In the ARC - AGI benchmark test set, which is specifically designed to evaluate the general reasoning ability of artificial intelligence systems and is regarded as an important touchstone for achieving AGI, aiming to test whether the model can flexibly solve new problems it has never seen before like humans.
On this extremely difficult benchmark that points directly to the core ability of AGI, Grok 4 has also achieved the latest SOTA. It reached 15.9% on ARC - AGI - 2, almost doubling the previous commercial SOTA and surpassing the current Kaggle competition SOTA.
In the Vending - Bench benchmark test, which focuses on evaluating the ability of agents to perform complex operation tasks in the real physical world. Its core goal is to bridge the "Sim2Real Gap" between traditional simulation environments (such as Habitat, AI2 - THOR) and the real world, and promote the practical application ability of robot technology in open scenarios.
It can be seen that Grok 4 has taken the lead compared with Claude Opus 4, humans, Gemini 2.5 Pro, and o3.
Grok 4 can be called through the API, providing a context window of 256K tokens. It is currently open for use, with the version number grok - 4 - 0709, and the price is the same as Grok 3.
According to the tests of Artificial Analysis, xAI's API currently provides Grok 4 services at a speed of 75 tokens per second.
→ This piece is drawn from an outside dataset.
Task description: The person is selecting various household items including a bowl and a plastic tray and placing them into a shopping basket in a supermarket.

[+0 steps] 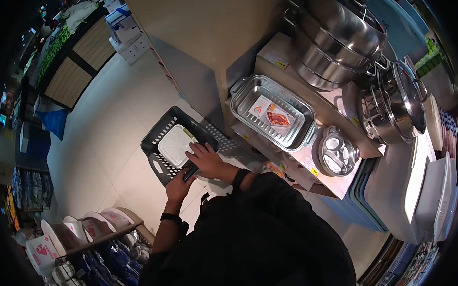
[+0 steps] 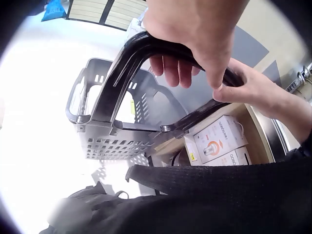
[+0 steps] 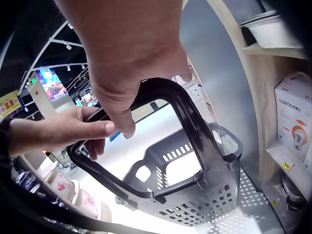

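Note:
A dark grey plastic shopping basket (image 1: pixel 162 120) hangs low before me, with perforated sides and a black handle (image 2: pixel 115 80). My left hand (image 1: pixel 177 188) grips the handle; in the left wrist view its fingers come down through the loop. My right hand (image 1: pixel 207 161) lies over another part of the handle with spread fingers. In the right wrist view, the right hand (image 3: pixel 136 58) covers a handle corner, its thumb hooked inside, while the left hand (image 3: pixel 73 127) curls round the near side. A white, flat, rectangular item (image 1: pixel 173 146) lies inside the basket, partly hidden by the right hand.
At right, a shelf display holds a metal baking tray (image 1: pixel 291 121) with a paper label, a divided steel dish (image 1: pixel 337 153) and stacked steamer pots (image 1: pixel 341 40). Boxed goods (image 2: pixel 222 139) stand on a lower shelf. A rack with boxed bowls (image 1: pixel 90 229) is at lower left.

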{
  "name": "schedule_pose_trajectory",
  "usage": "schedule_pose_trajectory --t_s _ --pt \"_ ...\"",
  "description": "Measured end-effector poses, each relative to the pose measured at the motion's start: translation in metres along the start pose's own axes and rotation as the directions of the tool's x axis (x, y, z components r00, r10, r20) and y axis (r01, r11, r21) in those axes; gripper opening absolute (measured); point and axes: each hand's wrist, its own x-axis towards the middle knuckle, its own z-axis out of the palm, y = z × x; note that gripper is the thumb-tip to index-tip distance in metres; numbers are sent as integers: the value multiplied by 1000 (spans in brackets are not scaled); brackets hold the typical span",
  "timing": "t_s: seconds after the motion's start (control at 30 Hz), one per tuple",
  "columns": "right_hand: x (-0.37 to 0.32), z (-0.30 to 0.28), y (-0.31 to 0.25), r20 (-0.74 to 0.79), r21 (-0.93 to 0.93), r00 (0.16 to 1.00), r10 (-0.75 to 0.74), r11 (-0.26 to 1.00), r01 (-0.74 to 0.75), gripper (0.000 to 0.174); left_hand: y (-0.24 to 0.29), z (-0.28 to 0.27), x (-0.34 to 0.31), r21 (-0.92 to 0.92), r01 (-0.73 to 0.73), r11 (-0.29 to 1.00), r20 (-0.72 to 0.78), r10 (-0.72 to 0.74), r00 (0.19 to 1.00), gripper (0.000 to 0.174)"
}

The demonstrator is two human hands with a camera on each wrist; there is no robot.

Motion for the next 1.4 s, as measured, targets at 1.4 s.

Although it is not as fast as o3 (188 tokens per second), it is better than Claude 4 Opus Thinking (66 tokens per second).
Finally, regarding the game experience, DannyLimanseta used Grok 4 to make a first - person shooter (FPS) game within 4 hours. Grok can not only be used to make games but also run games, understand the elements of excellent games, and propose improvement suggestions. The effect looks really good.
Next, xAI is expected to release a code model, a multimodal agent, and a video generation model. It seems that new products will be released at a monthly rate.